Objetivo da Mobilização
A principal meta é sensibilizar a população sobre a violência contra as mulheres e fortalecer a rede de proteção, além de incentivar a participação cidadã no enfrentamento do feminicídio. Para isso, a Semipi intensificou o contato com as autoridades locais, buscando aumentar a adesão à ação em todo o estado.
Articulação Local
Durante os meses de junho e julho, a secretaria realiza encontros e ações de mobilização com prefeitos, primeiras-damas e líderes comunitários. O foco é garantir um engajamento amplo, abrangendo diversas regiões do Paraná.

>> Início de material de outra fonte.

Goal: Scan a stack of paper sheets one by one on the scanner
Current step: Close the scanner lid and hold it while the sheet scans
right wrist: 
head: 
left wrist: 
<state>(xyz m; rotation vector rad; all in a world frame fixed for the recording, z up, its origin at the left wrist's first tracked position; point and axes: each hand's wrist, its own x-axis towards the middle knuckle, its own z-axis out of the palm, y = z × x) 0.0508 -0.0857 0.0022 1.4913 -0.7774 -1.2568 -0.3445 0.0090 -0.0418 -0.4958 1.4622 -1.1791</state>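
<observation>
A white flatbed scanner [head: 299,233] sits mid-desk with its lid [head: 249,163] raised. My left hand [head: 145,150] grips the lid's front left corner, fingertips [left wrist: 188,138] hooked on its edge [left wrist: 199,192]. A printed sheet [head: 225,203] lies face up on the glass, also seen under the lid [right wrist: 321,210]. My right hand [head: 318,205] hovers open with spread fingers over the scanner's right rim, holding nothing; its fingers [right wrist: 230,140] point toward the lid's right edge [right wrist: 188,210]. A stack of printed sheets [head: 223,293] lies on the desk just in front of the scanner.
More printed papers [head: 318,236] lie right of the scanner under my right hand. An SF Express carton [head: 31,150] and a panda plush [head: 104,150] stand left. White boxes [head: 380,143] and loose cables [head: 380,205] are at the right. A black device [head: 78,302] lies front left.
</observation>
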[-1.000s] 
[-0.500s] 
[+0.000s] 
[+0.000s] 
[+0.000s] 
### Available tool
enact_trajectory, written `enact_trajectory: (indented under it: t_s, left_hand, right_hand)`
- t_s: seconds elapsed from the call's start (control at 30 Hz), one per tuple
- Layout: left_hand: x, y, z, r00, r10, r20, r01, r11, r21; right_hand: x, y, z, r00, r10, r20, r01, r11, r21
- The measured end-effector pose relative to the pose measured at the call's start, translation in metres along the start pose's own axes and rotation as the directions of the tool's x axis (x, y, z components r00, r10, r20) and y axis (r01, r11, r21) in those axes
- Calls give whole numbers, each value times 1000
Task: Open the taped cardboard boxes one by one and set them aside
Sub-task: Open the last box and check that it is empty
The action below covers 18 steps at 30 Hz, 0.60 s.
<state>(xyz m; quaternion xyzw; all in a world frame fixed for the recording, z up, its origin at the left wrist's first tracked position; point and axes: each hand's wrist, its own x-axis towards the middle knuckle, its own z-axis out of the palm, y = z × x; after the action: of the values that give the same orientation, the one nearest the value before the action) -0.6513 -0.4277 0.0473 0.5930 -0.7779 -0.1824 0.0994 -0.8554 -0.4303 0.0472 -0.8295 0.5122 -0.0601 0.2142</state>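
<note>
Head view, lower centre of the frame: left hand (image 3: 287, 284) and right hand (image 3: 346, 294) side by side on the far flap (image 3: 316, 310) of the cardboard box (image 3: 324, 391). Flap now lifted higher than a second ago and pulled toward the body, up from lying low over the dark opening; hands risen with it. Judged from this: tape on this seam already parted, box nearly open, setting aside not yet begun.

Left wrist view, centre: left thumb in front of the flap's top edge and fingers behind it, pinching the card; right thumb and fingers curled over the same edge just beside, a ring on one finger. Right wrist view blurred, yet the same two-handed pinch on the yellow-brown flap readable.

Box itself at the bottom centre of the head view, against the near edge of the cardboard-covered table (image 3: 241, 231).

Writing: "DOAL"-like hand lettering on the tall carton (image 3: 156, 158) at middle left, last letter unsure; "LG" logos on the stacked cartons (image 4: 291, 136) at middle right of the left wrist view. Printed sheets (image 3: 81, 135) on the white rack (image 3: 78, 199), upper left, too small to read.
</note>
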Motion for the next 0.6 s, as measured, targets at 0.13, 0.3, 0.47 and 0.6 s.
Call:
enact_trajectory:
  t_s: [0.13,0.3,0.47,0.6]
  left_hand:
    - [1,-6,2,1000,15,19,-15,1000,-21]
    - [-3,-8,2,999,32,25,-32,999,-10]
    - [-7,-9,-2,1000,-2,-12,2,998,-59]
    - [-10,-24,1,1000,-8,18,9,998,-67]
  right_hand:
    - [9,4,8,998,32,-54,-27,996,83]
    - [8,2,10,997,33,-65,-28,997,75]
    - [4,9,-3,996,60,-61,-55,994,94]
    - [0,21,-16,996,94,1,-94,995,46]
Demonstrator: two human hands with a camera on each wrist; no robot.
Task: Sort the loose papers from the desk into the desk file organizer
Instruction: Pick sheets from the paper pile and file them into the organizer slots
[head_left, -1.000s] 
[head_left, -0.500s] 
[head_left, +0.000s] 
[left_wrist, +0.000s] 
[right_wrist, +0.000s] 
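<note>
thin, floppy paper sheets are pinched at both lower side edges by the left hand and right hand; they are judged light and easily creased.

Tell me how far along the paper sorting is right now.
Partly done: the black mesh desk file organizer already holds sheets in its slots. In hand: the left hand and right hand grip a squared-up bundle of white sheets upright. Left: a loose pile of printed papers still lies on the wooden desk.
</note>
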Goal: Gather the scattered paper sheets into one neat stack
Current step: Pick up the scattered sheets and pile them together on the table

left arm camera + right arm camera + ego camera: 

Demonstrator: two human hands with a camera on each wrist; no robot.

Apoio e Compromisso Coletivo
A mobilização conta com a colaboração de instituições públicas e entidades da sociedade civil. O intuito é promover um compromisso coletivo para prevenir a violência de gênero e construir uma cultura que valorize a vida das mulheres.
Mensagem da Secretária
A secretária Mariana Neris destaca que a Caminhada do Meio-Dia é um momento importante de união entre a sociedade civil e o poder público. “Cada participação reforça a mensagem de que o feminicídio não deve ser aceito e que a prevenção exige o envolvimento de todos”, afirma.
Histórico do Evento
Em edições anteriores, a Caminhada do Meio-Dia atraiu milhares de participantes em várias localidades do Paraná, solidificando-se como um evento significativo de conscientização. Durante a caminhada, os participantes são convidados a vestir roupas brancas, simbolizando apoio à causa e o compromisso de promover uma sociedade sem violência de gênero.
Dia Estadual de Combate ao Feminicídio
A Caminhada também celebra o Dia Estadual de Combate ao Feminicídio, estabelecido em homenagem à advogada Tatiane Spitzner, vítima de feminicídio em 2018. Neste ano, espera-se uma participação ainda maior de municípios, instituições e lideranças comunitárias em um ato de repúdio à violência contra as mulheres.